Electricity is also required to power the RTO control system. An estimate of electricity required is provided at line g. ‘Electricity’ and an automatic calculation is performed in the Oxidizer – Thermal Regenerative form based upon the following equation;

(airflow, cfm) × (operating hours) × 3 hp/1000 cfm × 0.746 kWh/hp × $0.08/kWh

Where,

Air flow

110,000 cfm for this example

Operating hours

8.760 hours per year for this example

3 hp/1,000 cfm

Typical power required to move 1,000 cfm of air

0.74

Conversion of power to energy

$0.08/kWh

Estimate of electricity cost in Ontario

Then,

110,000 × 8,760 × 3/1,000 × 0.746 × 0.08 = $172,523

There are other indirect operating costs that may not be immediately apparent but should be considered. Fortunately, there are typical factors that have been developed by USEPA based upon extensive review of similar control device installations that may be used to provide cost estimates.

‘Overhead’ at line h. allows for the cost associated with facility related organizational overhead to be provided. This has been estimated at 60% of Direct Labor Costs (D), is automatically calculated in the Oxidizer – Thermal Regenerative form and has been accepted as reasonable for this example.

Non-facility or operational related costs such as sales & marketing, R&D, accounting, and other ‘home office’ type costs may be estimated at line i. ‘Administrate Charges’ and are automatically calculated in the Oxidizer – Thermal Regenerative form using 2% of Total Capital Cost (TCI).

‘Property Taxes’, line j. and ‘Insurance’, line k. are both estimated at 1% of Total Capital Cost (TCI). Other values could be used, but these are considered representative for this example.

Total Annual O&M Costs (OMC) may be obtained by the summation of lines a. through k. and is automatically calculated by the Fabric Filter form.

Occasionally, a POI reduction technique results in cost savings to the facility (perhaps through energy reduction or material use efficiencies). Provision is provided in the form to estimate savings that would effectively reduce the annual operating cost of implementing the POI reduction technique. This is not the case in this example and no operational savings have been identified.

Similarly, Some POI reduction techniques may result in the recovery or production of a valuable by-product that could become a revenue stream for the facility. Provision is provided in the form to estimate potential revenues that would effectively reduce the annual operating cost of implementing the POI reduction technique. This is not the case in this example and no new revenue has been identified.

The Total Annualized Costs (TAC) is then the summation of Capital Recovery costs (CRC), Total Annual O&M Costs (OMC), Total Annual Savings (SAV), and Total Annual Revenue (REV). This value is automatically calculated in the Fabric Filter form.
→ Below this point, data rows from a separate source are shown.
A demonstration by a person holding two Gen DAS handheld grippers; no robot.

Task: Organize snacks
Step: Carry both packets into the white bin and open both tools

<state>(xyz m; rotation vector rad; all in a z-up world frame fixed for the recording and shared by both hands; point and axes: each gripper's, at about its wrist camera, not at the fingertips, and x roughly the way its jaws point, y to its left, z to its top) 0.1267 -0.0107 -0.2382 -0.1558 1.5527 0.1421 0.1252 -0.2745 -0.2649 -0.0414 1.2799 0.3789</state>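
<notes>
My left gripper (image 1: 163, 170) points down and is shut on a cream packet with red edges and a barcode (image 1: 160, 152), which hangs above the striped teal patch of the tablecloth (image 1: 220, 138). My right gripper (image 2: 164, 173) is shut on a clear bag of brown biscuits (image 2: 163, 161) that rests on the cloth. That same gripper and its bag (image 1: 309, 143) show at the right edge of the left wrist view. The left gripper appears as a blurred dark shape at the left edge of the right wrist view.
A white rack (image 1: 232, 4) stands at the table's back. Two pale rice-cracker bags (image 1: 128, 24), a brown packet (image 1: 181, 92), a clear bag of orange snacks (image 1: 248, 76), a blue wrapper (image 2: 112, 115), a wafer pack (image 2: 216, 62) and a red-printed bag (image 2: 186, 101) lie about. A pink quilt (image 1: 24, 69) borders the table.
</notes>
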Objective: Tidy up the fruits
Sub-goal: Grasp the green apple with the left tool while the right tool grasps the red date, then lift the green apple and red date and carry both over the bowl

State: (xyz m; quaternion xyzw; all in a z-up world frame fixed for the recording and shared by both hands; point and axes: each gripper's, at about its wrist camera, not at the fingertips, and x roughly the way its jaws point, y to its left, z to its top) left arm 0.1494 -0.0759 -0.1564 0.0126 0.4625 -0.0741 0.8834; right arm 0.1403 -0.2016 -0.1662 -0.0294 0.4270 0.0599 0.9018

The total resource effectiveness value may now be calculated by entering ESDM information into the Fabric filter form. Calculations will automatically be completed upon entry of the required data to generate the final TRE value.

ESDM Information

Line a. ‘Source Emission Before Change’ requires the entry of annual emission from the source being evaluated of the substance of interest. The value should be entered in units of tones per year. This may require converting grams per second emission rate contained in the sites ESDM. For this example the following calculation is performed to estimate the ‘before control’ emission rate.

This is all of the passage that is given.